▸ **INPUT DATA**:
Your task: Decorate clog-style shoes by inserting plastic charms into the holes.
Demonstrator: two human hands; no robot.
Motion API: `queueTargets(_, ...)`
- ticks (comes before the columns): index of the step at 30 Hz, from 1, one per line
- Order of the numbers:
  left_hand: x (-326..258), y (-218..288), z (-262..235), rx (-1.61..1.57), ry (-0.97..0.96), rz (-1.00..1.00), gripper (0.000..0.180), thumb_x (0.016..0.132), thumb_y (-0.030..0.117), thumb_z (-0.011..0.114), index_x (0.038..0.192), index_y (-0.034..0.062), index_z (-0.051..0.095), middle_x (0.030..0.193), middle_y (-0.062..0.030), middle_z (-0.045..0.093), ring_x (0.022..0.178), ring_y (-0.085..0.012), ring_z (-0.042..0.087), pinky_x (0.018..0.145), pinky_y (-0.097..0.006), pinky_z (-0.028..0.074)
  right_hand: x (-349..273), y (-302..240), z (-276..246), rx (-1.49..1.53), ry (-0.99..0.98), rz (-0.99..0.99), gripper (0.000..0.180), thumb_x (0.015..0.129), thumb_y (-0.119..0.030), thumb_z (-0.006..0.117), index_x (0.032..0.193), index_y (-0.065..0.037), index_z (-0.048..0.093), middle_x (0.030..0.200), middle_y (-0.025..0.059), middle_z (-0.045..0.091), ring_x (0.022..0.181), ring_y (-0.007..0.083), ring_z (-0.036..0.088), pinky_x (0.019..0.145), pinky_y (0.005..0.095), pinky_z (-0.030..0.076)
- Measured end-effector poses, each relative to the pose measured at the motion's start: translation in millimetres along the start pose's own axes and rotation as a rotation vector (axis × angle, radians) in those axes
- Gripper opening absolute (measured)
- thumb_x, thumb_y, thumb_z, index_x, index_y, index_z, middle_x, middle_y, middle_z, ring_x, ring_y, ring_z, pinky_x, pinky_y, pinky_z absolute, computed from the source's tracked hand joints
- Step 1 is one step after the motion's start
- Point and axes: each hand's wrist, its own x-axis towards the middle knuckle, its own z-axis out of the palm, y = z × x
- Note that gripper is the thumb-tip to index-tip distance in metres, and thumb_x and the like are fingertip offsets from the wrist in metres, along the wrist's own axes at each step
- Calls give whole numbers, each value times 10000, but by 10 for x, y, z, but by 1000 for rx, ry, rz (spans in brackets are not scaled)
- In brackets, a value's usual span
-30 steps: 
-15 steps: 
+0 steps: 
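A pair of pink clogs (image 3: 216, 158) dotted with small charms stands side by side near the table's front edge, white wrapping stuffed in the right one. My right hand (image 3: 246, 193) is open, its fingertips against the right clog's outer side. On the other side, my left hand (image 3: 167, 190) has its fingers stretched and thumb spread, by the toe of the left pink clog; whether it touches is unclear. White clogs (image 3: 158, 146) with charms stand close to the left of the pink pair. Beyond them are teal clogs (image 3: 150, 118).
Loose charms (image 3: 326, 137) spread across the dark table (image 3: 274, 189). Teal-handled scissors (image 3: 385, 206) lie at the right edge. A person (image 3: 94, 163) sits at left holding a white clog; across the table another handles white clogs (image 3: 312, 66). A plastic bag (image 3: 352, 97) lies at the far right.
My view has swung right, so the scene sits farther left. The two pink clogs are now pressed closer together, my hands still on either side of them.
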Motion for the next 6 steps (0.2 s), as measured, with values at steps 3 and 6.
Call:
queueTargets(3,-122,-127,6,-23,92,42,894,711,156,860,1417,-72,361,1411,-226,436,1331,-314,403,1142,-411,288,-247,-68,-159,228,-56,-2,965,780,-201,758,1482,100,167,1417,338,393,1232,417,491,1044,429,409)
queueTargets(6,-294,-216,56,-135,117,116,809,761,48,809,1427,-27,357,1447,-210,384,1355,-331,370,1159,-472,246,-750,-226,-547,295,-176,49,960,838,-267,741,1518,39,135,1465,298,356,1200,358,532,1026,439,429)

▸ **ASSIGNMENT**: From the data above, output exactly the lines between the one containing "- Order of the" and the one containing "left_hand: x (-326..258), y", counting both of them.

▸ **RESPONSE TO THIS TASK**:
- Order of the numbers:
  left_hand: x (-326..258), y (-218..288), z (-262..235), rx (-1.61..1.57), ry (-0.97..0.96), rz (-1.00..1.00), gripper (0.000..0.180), thumb_x (0.016..0.132), thumb_y (-0.030..0.117), thumb_z (-0.011..0.114), index_x (0.038..0.192), index_y (-0.034..0.062), index_z (-0.051..0.095), middle_x (0.030..0.193), middle_y (-0.062..0.030), middle_z (-0.045..0.093), ring_x (0.022..0.178), ring_y (-0.085..0.012), ring_z (-0.042..0.087), pinky_x (0.018..0.145), pinky_y (-0.097..0.006), pinky_z (-0.028..0.074)

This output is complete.